Thursday, June 07, 2012

What a great week! Photos, too

Nature gives to every time and season some beauty of its own. – Charles Dickens

We’ve had wonderful clouds these past few weeks.

Albuquerque friend Hilda Ripley arrived on Sunday for a visit. She brought me some groceries and also took me into Santa Rosa to do Laundromat and afterwards we had lunch. While she we here, we walked the lake’s shoreline trails and she helped me in some campsite cleanup. It was a sweet time
Along the lake trail we saw this structure (see photo), then after a stop at the Corps of Engineers Visitor Center, we learned it is one of two “wind warning” devices. 

The Pecos River was dammed; forming Santa Rosa Lake primarily for down-stream irrigation, flood control and sediment retention. The water goes to the Carlsbad Irrigation District and to Texas. And according to the park supervisor, the lake will probably be drained around July 4. The users have “called for” more water than is currently in the lake.

-- A denture case – no dentures inside
-- Fish hook – no line attached
-- Two dimes and a nickel – that brings my found money up to $1.30. I’m getting closer to having enough for a DQ ice cream cone.
-- And more of all I’ve reported in the past.

PEOPLE – It takes all kinds
Thank goodness for park maps. Two Korean couples arrived in a rented van/camper and through some seriously broken English, hand motions and the park map, they settled into a campsite. They were so gracious and appreciative. Later, seeing part of a newspaper on its way to the next county, I chased it down. It was from the Korean Philadelphia Times, so I knew where to return it, thinking perhaps they wanted it. The folks were extremely apologetic. The next day I fished another piece of the newsletter from under a bush. There were a few English words in an ad about businesses for sale. A produce business in center city was for sale for $700,000 and a Laundromat in North Philadelphia for $180,000.

Wendy and her two adopted Haitian daughters were my delight one morning. Berlande and Kenia (ages 7 and 6) both curtsied when they told me their names. They are on a trip throughout the Southwest, camping in a tent. Next stop will be the Petrified Forest and the Painted Desert. Other stops will be at the north rim of the Grand Canyon and then as many Utah National parks as they have time for.

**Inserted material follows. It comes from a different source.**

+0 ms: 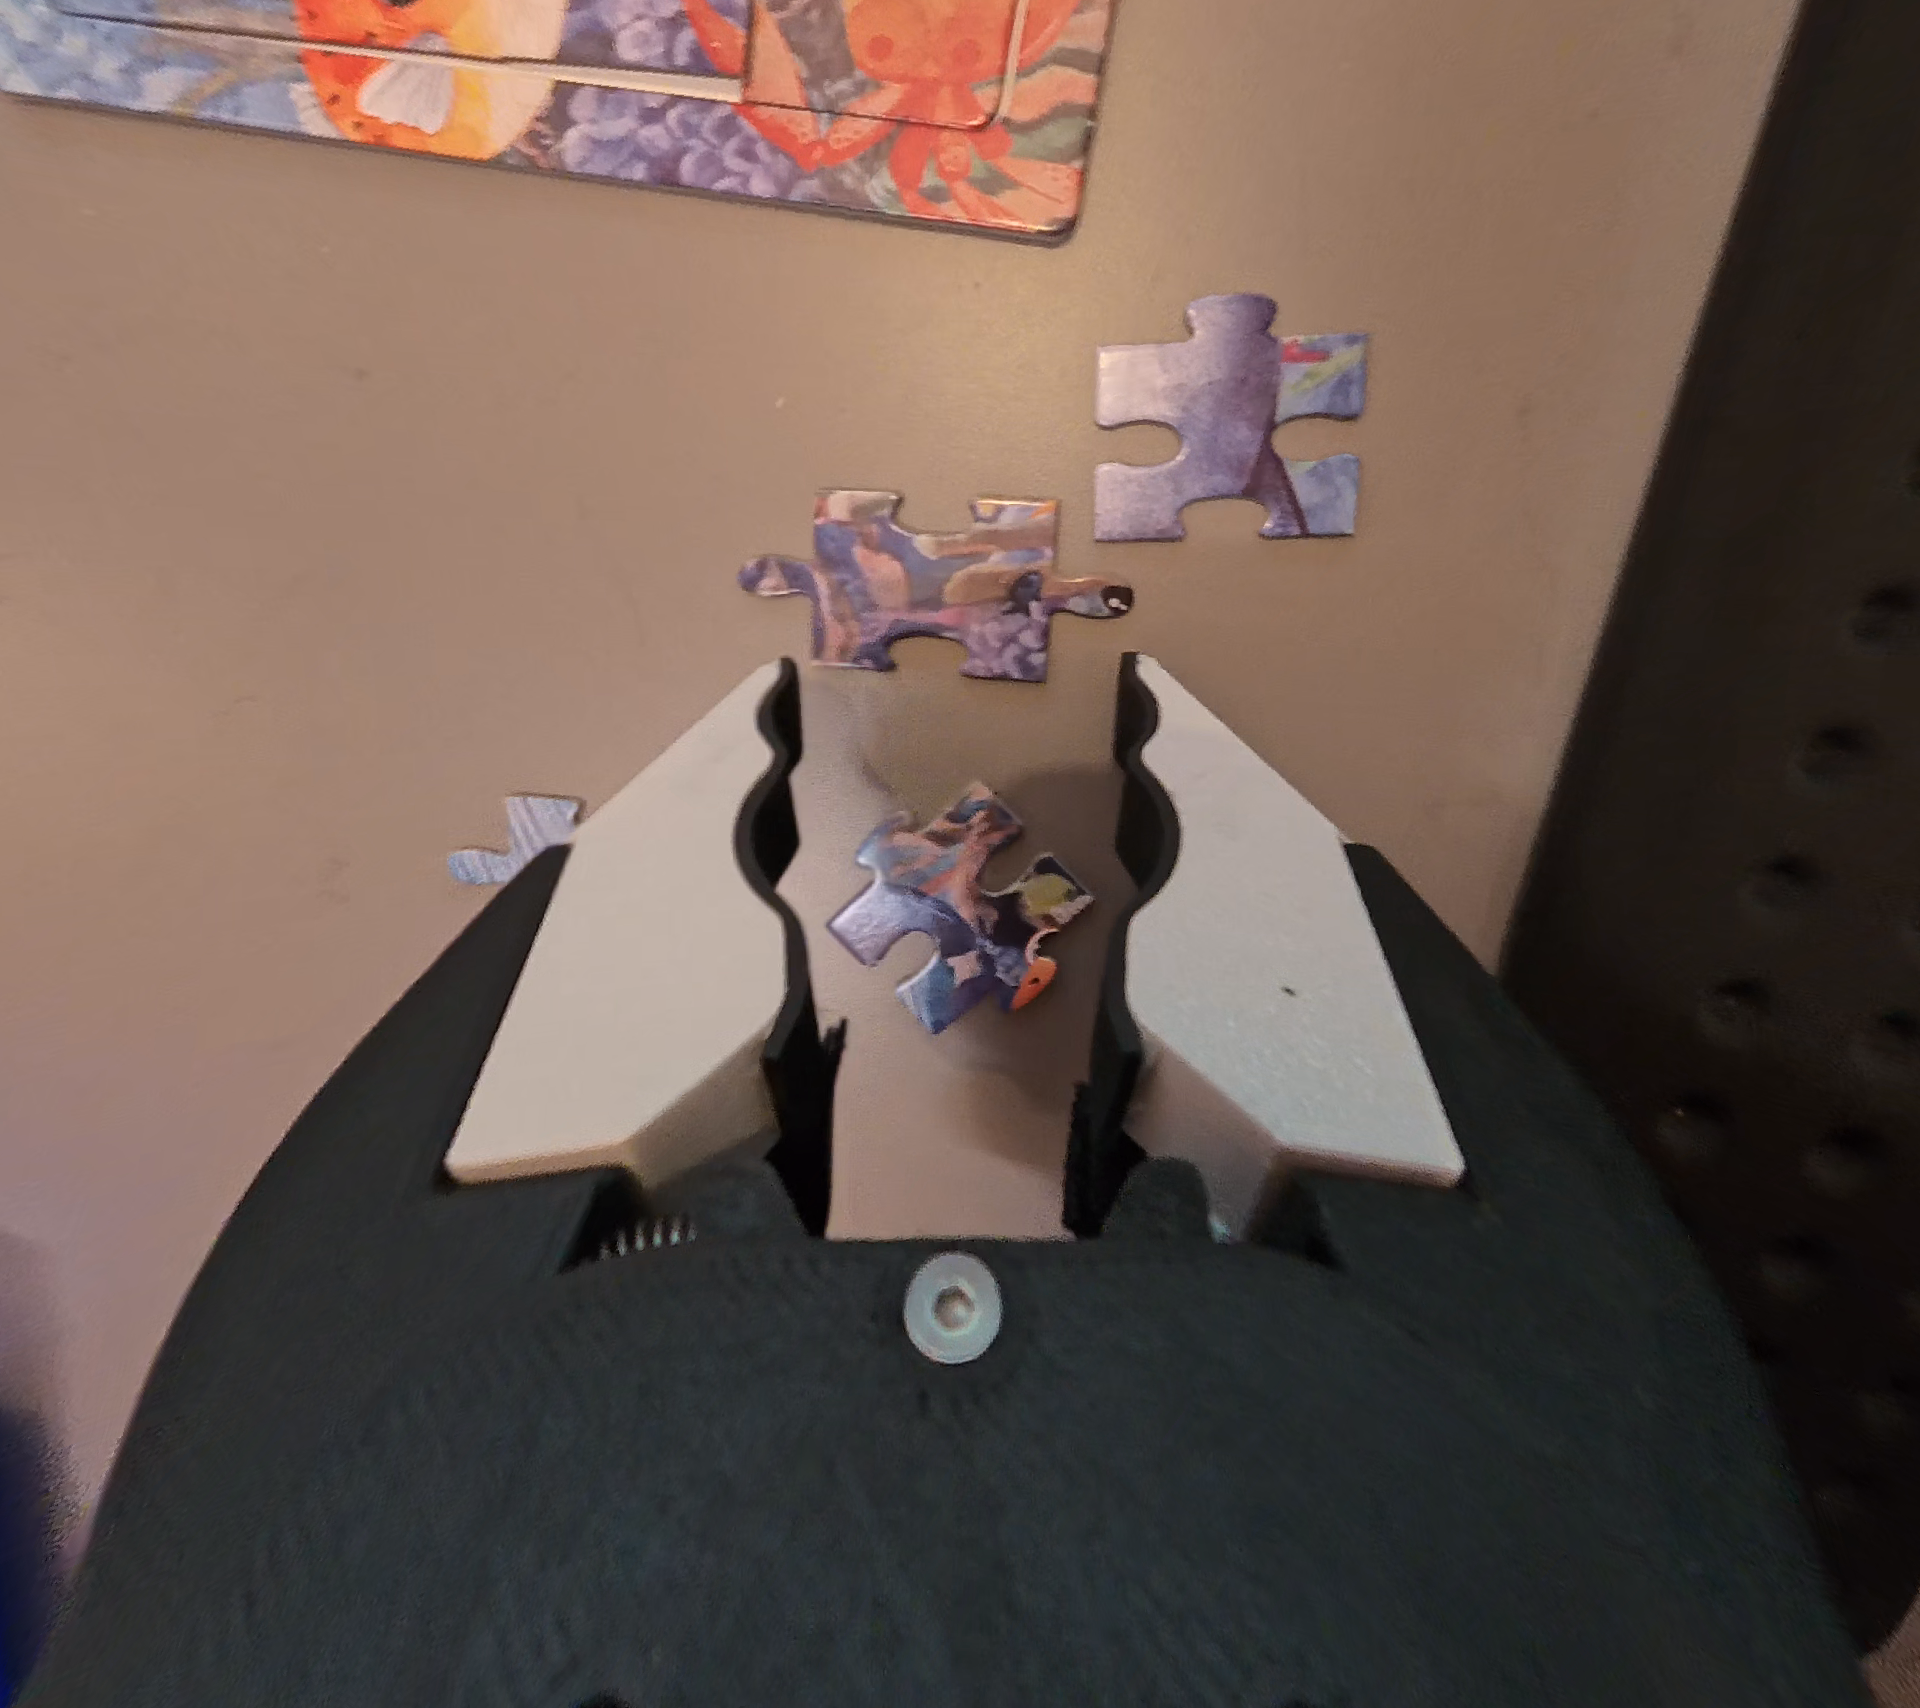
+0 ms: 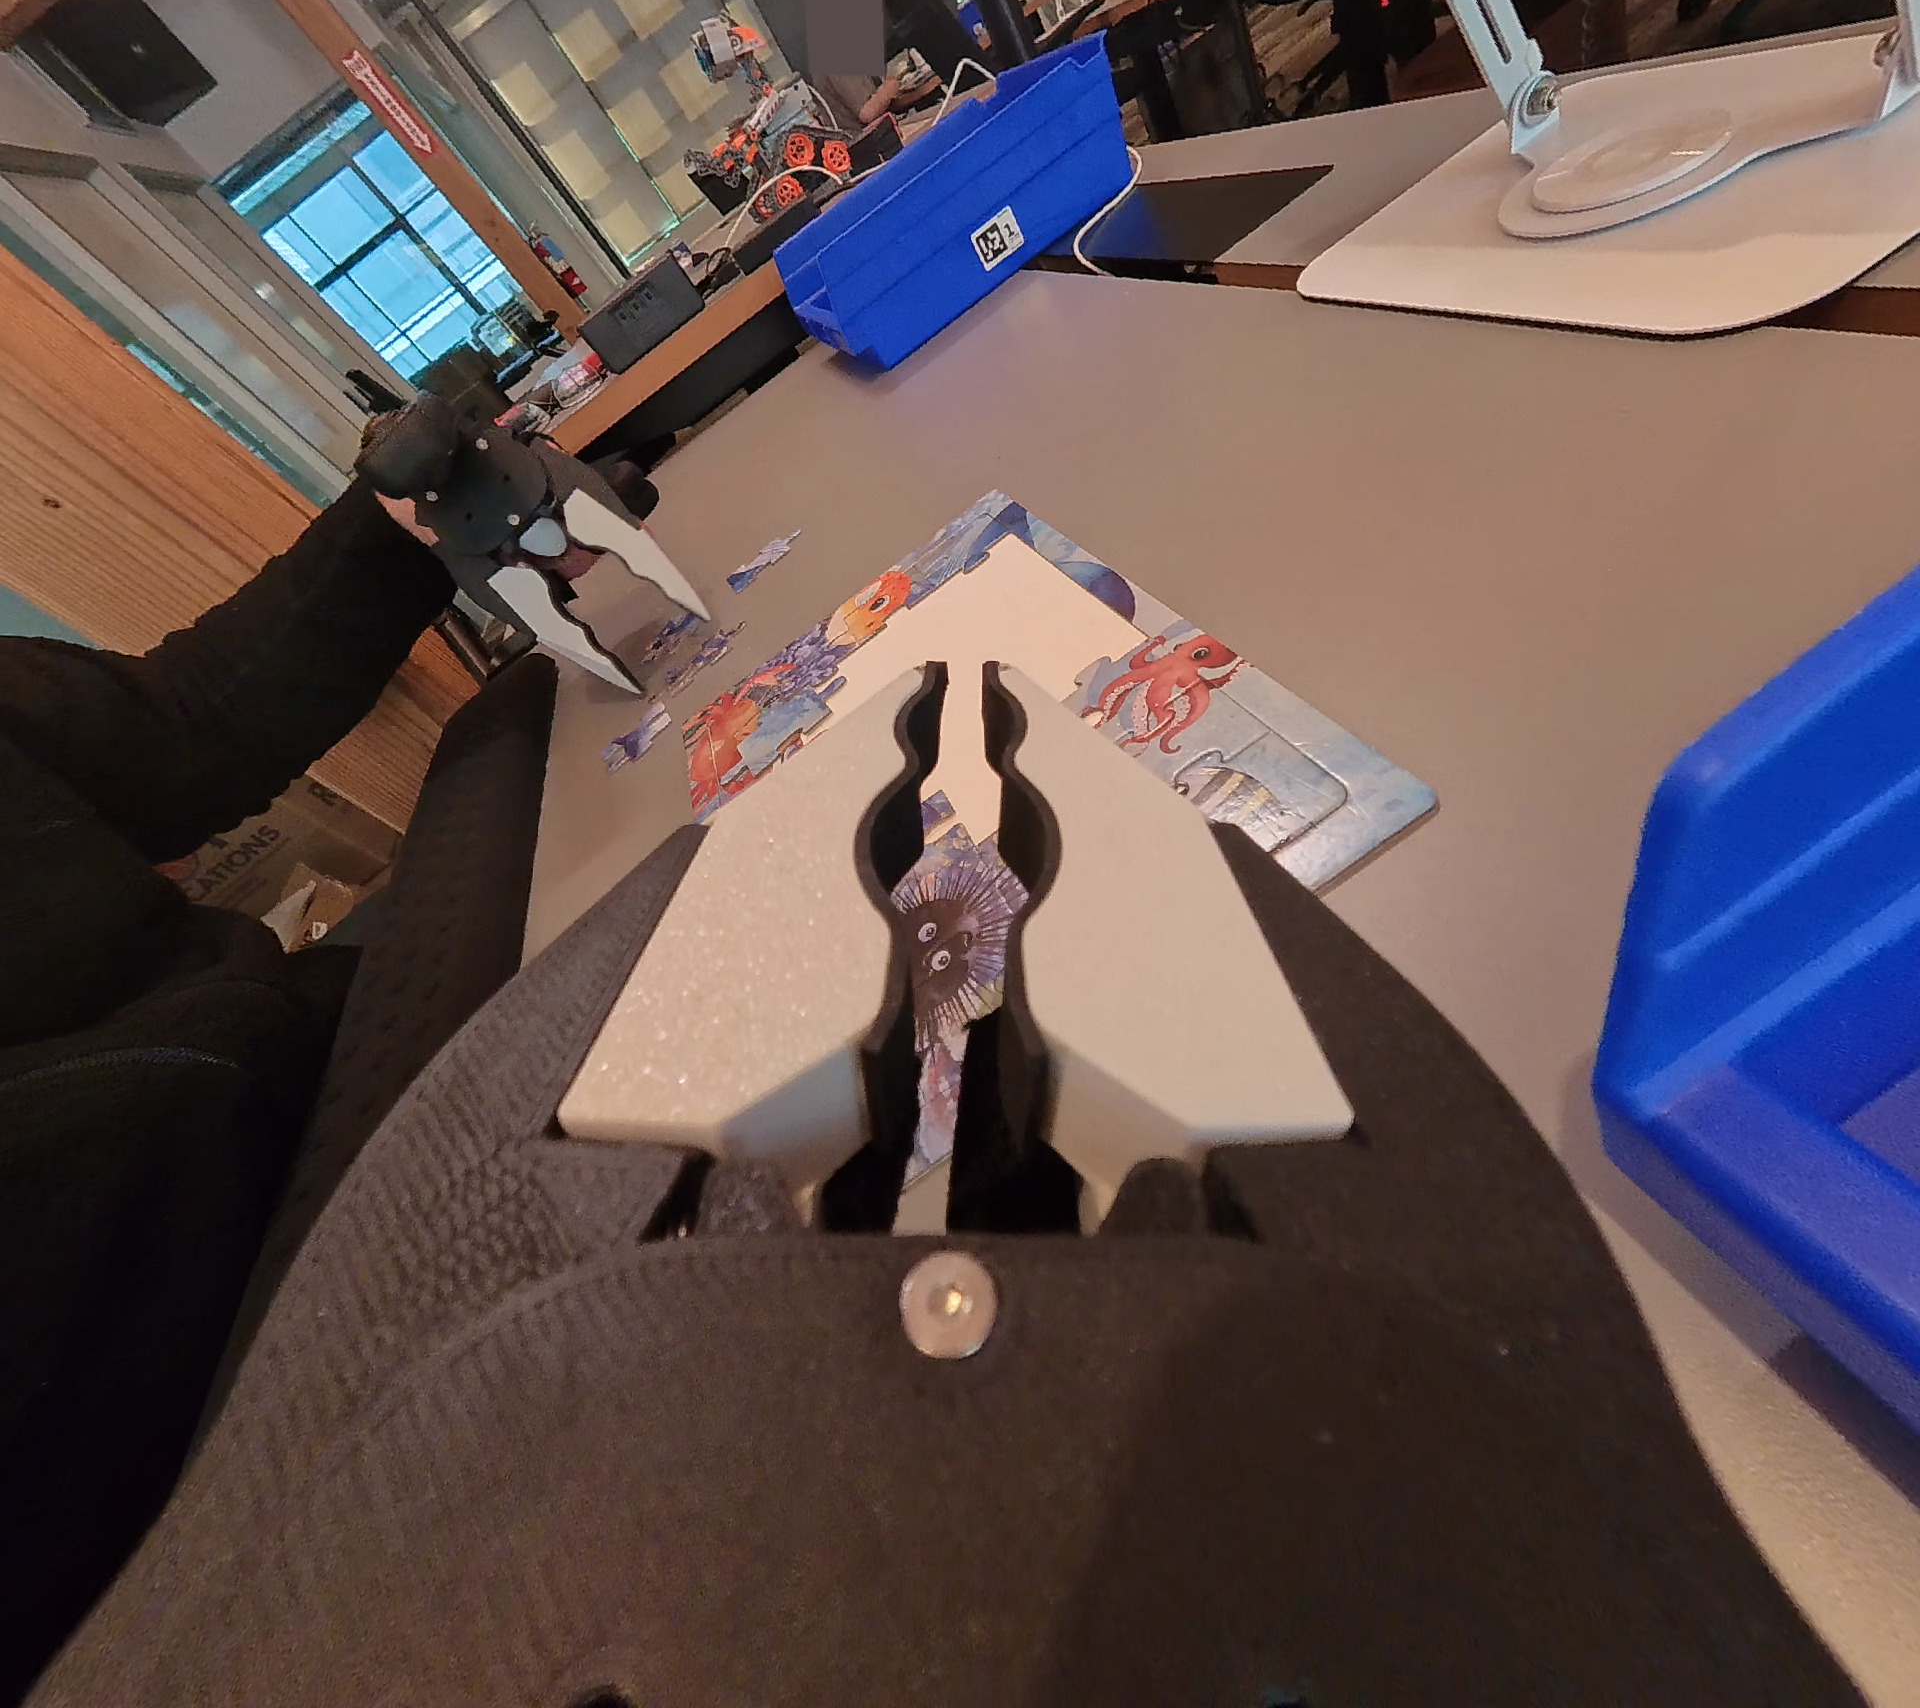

Gone Postal says their card. The folks are Linda and Larry Collinson who have retired from the post office after 19 and 21 years there. Now they live in Florida and travel in an RV. She’s the sharp-eyed person who spotted the Red Racer up in a Russian Olive tree at the host campsite. While we were watching, the snake made its way down the tree and slithered into a hole beneath the rock water pond. Must be a nice cool place to live on
toasty summer days.

What’s for dinner? I was just wondering what to fix when a camper walked up with a plateful of Korean short ribs and thinly sliced beef! “My wife made way too much, he explained as he handed me the plate. Wow! I rounded out my dinner with some steamed rice, peas and a can of V-8! And there is plenty left over for at least three more meals.

A Western Diamondback Rattle Snake was making its way across the park road as I set out to check campsites. He was about four feet long and looked well fed. As he disappeared into a hole underneath a bush, I alerted two families camped near by to be alert and to keep their children in the campsite.
At first Hilda and I thought the horned toad in the road was dead; its head looked bloody and it was not moving. Using my pick-up stick I got him in my bucket to put the toad into the trash. Then the toad moved a bit and then a bit more. I decided that maybe it was just dazed so instead of the trash can, I put the toad off to the side under some trees, hoping it was OK. The next morning there was no sign of the toad so either he moved on his own or someone had toad for dinner. 

This is the fifth campground where I have volunteered (three in New Mexico and two in the Phoenix area). Santa Rosa is the first one that gets quite a few over-nighters – folks just getting off the road for the night and then leaving in the morning. The other four parks were not on a main highway; they were destination parks. SRLSP is mainly a destination for weekenders; primarily boaters and fishermen. However with the lake level being so low, this park probably has not had the usual number of boaters.

My park “work” gets done in the early mornings and evenings. During the middle of the day, I have time for my projects and for reading. I finished Clive Cussler’s Navigator and have started Robert Kurson’s Shadow Divers. While Cussler’s books are fiction, Kurson’s book is true adventure of two Americans who risked everything to solve one of the last mysteries of World War II. They found a wrecked German U-Boat off the coast of New Jersey – a submarine that no one knew was there.

In the book Shadow Divers, there is information about deep sea diving and the risks. One statement about the danger of the sport had this to say:
“…nature, biology, equipment, instinct and object conspire…to so completely attack a man’s mind and disassemble his spirit. Many dead divers have been found inside shipwrecks with more than enough air remaining [in their tanks] to have made it to the surface. It is not that they chose to die, but rather they could no longer figure out how to live.”

Each day I know I’m blessed to be alive!